Task brief: All records must be restated word for word.

Provided records:

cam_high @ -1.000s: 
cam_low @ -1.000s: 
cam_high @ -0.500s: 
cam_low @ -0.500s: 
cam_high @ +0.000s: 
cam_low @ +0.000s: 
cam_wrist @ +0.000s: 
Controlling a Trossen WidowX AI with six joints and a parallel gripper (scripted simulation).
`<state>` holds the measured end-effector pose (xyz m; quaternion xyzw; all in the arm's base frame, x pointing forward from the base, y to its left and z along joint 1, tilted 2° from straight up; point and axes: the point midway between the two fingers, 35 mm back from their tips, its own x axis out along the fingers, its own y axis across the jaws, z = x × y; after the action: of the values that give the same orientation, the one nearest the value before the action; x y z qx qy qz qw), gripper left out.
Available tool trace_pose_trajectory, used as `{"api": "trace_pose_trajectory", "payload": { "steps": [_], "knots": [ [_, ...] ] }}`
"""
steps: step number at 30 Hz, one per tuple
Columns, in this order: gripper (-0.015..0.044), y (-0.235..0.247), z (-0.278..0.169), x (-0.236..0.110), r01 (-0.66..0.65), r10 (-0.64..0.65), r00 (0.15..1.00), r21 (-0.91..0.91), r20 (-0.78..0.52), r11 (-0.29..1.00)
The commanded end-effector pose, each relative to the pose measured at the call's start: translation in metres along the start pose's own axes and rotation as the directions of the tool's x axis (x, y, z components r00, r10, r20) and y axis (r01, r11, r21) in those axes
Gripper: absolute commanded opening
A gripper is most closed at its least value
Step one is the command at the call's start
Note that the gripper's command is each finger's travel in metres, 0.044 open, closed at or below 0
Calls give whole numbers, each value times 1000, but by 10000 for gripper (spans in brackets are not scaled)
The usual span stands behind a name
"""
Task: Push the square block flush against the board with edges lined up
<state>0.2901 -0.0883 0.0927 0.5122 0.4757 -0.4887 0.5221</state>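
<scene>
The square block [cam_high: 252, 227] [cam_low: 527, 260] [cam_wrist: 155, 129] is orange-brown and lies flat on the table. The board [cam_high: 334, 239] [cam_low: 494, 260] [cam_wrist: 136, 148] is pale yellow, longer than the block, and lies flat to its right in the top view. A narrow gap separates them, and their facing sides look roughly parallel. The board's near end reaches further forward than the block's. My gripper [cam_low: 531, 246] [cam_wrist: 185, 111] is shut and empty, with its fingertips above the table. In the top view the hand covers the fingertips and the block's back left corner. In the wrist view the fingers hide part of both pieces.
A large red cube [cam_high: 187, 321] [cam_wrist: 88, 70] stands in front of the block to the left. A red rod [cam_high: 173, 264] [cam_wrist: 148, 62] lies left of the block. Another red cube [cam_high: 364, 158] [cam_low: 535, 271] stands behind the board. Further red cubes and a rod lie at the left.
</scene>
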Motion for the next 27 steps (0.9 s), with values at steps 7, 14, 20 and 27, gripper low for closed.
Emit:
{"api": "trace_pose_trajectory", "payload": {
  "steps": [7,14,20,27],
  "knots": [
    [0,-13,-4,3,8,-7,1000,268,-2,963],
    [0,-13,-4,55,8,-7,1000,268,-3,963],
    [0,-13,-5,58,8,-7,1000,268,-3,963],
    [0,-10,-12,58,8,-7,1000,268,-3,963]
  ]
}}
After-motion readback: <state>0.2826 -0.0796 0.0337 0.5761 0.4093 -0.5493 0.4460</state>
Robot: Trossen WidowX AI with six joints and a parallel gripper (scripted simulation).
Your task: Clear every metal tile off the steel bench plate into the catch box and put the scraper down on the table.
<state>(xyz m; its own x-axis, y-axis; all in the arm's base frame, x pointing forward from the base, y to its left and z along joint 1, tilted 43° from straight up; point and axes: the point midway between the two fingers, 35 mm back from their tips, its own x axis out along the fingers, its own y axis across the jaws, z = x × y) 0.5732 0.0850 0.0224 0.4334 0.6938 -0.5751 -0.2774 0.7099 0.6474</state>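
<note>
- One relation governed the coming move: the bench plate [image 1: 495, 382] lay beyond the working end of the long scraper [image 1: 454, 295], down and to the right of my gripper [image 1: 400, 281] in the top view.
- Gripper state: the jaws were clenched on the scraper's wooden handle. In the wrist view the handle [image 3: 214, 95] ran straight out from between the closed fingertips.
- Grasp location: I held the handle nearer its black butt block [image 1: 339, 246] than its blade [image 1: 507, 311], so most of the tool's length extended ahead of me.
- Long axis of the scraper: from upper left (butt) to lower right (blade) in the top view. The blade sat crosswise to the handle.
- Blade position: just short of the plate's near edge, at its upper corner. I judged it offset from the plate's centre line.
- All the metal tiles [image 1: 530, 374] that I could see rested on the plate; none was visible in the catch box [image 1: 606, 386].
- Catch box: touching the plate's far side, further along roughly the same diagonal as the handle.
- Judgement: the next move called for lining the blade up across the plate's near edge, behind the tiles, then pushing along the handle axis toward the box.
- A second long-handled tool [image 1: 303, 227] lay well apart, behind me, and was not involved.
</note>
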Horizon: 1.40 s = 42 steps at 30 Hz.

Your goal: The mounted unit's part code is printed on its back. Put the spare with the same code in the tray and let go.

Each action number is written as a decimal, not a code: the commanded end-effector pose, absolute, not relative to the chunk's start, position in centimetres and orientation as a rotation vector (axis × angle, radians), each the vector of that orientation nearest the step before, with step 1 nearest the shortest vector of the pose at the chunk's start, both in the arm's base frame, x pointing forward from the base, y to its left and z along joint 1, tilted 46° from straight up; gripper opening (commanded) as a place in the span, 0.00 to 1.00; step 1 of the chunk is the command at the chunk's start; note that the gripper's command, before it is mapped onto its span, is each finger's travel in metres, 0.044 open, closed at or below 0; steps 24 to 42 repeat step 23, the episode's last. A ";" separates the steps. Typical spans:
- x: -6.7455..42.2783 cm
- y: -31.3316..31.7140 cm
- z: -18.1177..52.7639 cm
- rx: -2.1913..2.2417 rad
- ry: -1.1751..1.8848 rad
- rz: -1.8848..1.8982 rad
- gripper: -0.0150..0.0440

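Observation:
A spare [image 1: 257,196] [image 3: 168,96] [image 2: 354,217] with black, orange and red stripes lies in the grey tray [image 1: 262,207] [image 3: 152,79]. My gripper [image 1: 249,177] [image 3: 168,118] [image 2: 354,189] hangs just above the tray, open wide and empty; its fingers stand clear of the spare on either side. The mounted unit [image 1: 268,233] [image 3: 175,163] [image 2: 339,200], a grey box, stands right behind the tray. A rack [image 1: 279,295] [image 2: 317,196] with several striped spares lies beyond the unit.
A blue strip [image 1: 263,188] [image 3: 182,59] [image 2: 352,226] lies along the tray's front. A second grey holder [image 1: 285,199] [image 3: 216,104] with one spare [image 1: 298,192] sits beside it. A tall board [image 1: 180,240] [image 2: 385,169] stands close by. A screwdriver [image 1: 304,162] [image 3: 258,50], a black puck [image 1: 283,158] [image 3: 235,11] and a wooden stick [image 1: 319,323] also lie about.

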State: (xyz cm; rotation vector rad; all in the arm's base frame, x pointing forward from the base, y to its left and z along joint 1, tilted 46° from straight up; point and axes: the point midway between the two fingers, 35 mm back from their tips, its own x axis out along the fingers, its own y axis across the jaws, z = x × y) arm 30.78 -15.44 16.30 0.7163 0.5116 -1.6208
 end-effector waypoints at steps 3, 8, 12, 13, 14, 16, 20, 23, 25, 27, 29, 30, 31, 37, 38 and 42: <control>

Exercise solution:
cam_high @ -1.000s: 
cam_low @ -1.000s: 
cam_high @ -0.500s: 
cam_low @ -0.500s: 
cam_high @ +0.000s: 
cam_low @ +0.000s: 
cam_wrist @ +0.000s: 
Controlling a Trossen WidowX AI with six joints and a parallel gripper (scripted simulation).
`<state>` holds the measured end-effector pose (xyz m; quaternion xyzw; all in the arm's base frame, x pointing forward from the base, y to its left and z along joint 1, tilted 2° from straight up; point and axes: the point midway between the two fingers, 35 mm back from their tips, its own x axis out along the fingers, its own y axis across the jaws, z = x × y; after the action: of the values that give the same orientation, the one nearest the value before the action; x y z qx qy qz qw), gripper left out.
Available tool trace_pose_trajectory, used as `{"api": "trace_pose_trajectory", "payload": { "steps": [_], "knots": [ [_, ...] ] }}`
"""
steps: step number at 30 Hz, one per tuple
Columns, in this order: gripper (-0.015..0.044), y (-0.235..0.247), z (-0.278..0.169), x (-0.236..0.110), r01 (-0.66..0.65), r10 (-0.64..0.65), r00 (0.15..1.00), r21 (-0.91..0.91), r20 (-0.78..0.52), r11 (-0.29..1.00)
The commanded end-effector pose, each relative to the pose measured at the call's start: translation in metres along the start pose's own axes and rotation as the directions of the tool's x axis (x, y, z components r00, r10, r20) and y axis (r01, r11, r21) in those axes
Gripper: absolute commanded opening
A gripper is most closed at its least value
Step one is the command at the call's start
Note that the gripper's command is each finger's travel in metres, 0.044 open, closed at or below 0
Calls give whole numbers, each value times 1000, but by 10000 for gripper (spans in brackets are not scaled)
The usual span stands behind a name
"""
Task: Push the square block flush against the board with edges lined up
<state>0.2901 -0.0883 0.0927 0.5122 0.4757 -0.4887 0.5221</state>
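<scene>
The square block [cam_high: 252, 227] [cam_low: 527, 260] [cam_wrist: 155, 129] is orange-brown and lies flat on the table. The board [cam_high: 334, 239] [cam_low: 494, 260] [cam_wrist: 136, 148] is pale yellow, longer than the block, and lies flat to its right in the top view. A narrow gap separates them, and their facing sides look roughly parallel. The board's near end reaches further forward than the block's. My gripper [cam_low: 531, 246] [cam_wrist: 185, 111] is shut and empty, with its fingertips above the table. In the top view the hand covers the fingertips and the block's back left corner. In the wrist view the fingers hide part of both pieces.
A large red cube [cam_high: 187, 321] [cam_wrist: 88, 70] stands in front of the block to the left. A red rod [cam_high: 173, 264] [cam_wrist: 148, 62] lies left of the block. Another red cube [cam_high: 364, 158] [cam_low: 535, 271] stands behind the board. Further red cubes and a rod lie at the left.
</scene>
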Motion for the next 27 steps (0.9 s), with values at steps 7, 14, 20 and 27, gripper low for closed.
Emit:
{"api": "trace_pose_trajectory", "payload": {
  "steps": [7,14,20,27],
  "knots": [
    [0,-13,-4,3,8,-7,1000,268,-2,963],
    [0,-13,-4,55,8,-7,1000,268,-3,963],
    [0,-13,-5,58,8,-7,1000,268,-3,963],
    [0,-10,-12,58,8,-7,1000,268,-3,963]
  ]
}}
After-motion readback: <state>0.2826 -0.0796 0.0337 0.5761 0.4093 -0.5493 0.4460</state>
Robot: Trossen WidowX AI with six joints and a parallel gripper (scripted simulation).
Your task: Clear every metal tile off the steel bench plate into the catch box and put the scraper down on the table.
<state>(xyz m; its own x-axis, y-axis; all in the arm's base frame, x pointing forward from the base, y to its left and z along joint 1, tilted 43° from straight up; point and axes: the point midway between the two fingers, 35 mm back from their tips, its own x axis out along the fingers, its own y axis across the jaws, z = x × y) 0.5732 0.0850 0.0224 0.4334 0.6938 -0.5751 -0.2774 0.7099 0.6474</state>
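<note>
- One relation governed the coming move: the bench plate [image 1: 495, 382] lay beyond the working end of the long scraper [image 1: 454, 295], down and to the right of my gripper [image 1: 400, 281] in the top view.
- Gripper state: the jaws were clenched on the scraper's wooden handle. In the wrist view the handle [image 3: 214, 95] ran straight out from between the closed fingertips.
- Grasp location: I held the handle nearer its black butt block [image 1: 339, 246] than its blade [image 1: 507, 311], so most of the tool's length extended ahead of me.
- Long axis of the scraper: from upper left (butt) to lower right (blade) in the top view. The blade sat crosswise to the handle.
- Blade position: just short of the plate's near edge, at its upper corner. I judged it offset from the plate's centre line.
- All the metal tiles [image 1: 530, 374] that I could see rested on the plate; none was visible in the catch box [image 1: 606, 386].
- Catch box: touching the plate's far side, further along roughly the same diagonal as the handle.
- Judgement: the next move called for lining the blade up across the plate's near edge, behind the tiles, then pushing along the handle axis toward the box.
- A second long-handled tool [image 1: 303, 227] lay well apart, behind me, and was not involved.
</note>
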Horizon: 1.40 s = 42 steps at 30 Hz.

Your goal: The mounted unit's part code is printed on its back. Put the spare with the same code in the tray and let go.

Each action number is written as a decimal, not a code: the commanded end-effector pose, absolute, not relative to the chunk's start, position in centimetres and orientation as a rotation vector (axis × angle, radians), each the vector of that orientation nearest the step before, with step 1 nearest the shortest vector of the pose at the chunk's start, both in the arm's base frame, x pointing forward from the base, y to its left and z along joint 1, tilted 46° from straight up; gripper opening (commanded) as a place in the span, 0.00 to 1.00; step 1 of the chunk is the command at the chunk's start; note that the gripper's command, before it is mapped onto its span, is each finger's travel in metres, 0.044 open, closed at or below 0; steps 24 to 42 repeat step 23, the episode's last. A ";" separates the steps. Typical spans:
- x: -6.7455..42.2783 cm
- y: -31.3316..31.7140 cm
- z: -18.1177..52.7639 cm
- rx: -2.1913..2.2417 rad
- ry: -1.1751..1.8848 rad
- rz: -1.8848..1.8982 rad
- gripper: -0.0150..0.0440

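Observation:
A spare [image 1: 257,196] [image 3: 168,96] [image 2: 354,217] with black, orange and red stripes lies in the grey tray [image 1: 262,207] [image 3: 152,79]. My gripper [image 1: 249,177] [image 3: 168,118] [image 2: 354,189] hangs just above the tray, open wide and empty; its fingers stand clear of the spare on either side. The mounted unit [image 1: 268,233] [image 3: 175,163] [image 2: 339,200], a grey box, stands right behind the tray. A rack [image 1: 279,295] [image 2: 317,196] with several striped spares lies beyond the unit.
A blue strip [image 1: 263,188] [image 3: 182,59] [image 2: 352,226] lies along the tray's front. A second grey holder [image 1: 285,199] [image 3: 216,104] with one spare [image 1: 298,192] sits beside it. A tall board [image 1: 180,240] [image 2: 385,169] stands close by. A screwdriver [image 1: 304,162] [image 3: 258,50], a black puck [image 1: 283,158] [image 3: 235,11] and a wooden stick [image 1: 319,323] also lie about.
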
State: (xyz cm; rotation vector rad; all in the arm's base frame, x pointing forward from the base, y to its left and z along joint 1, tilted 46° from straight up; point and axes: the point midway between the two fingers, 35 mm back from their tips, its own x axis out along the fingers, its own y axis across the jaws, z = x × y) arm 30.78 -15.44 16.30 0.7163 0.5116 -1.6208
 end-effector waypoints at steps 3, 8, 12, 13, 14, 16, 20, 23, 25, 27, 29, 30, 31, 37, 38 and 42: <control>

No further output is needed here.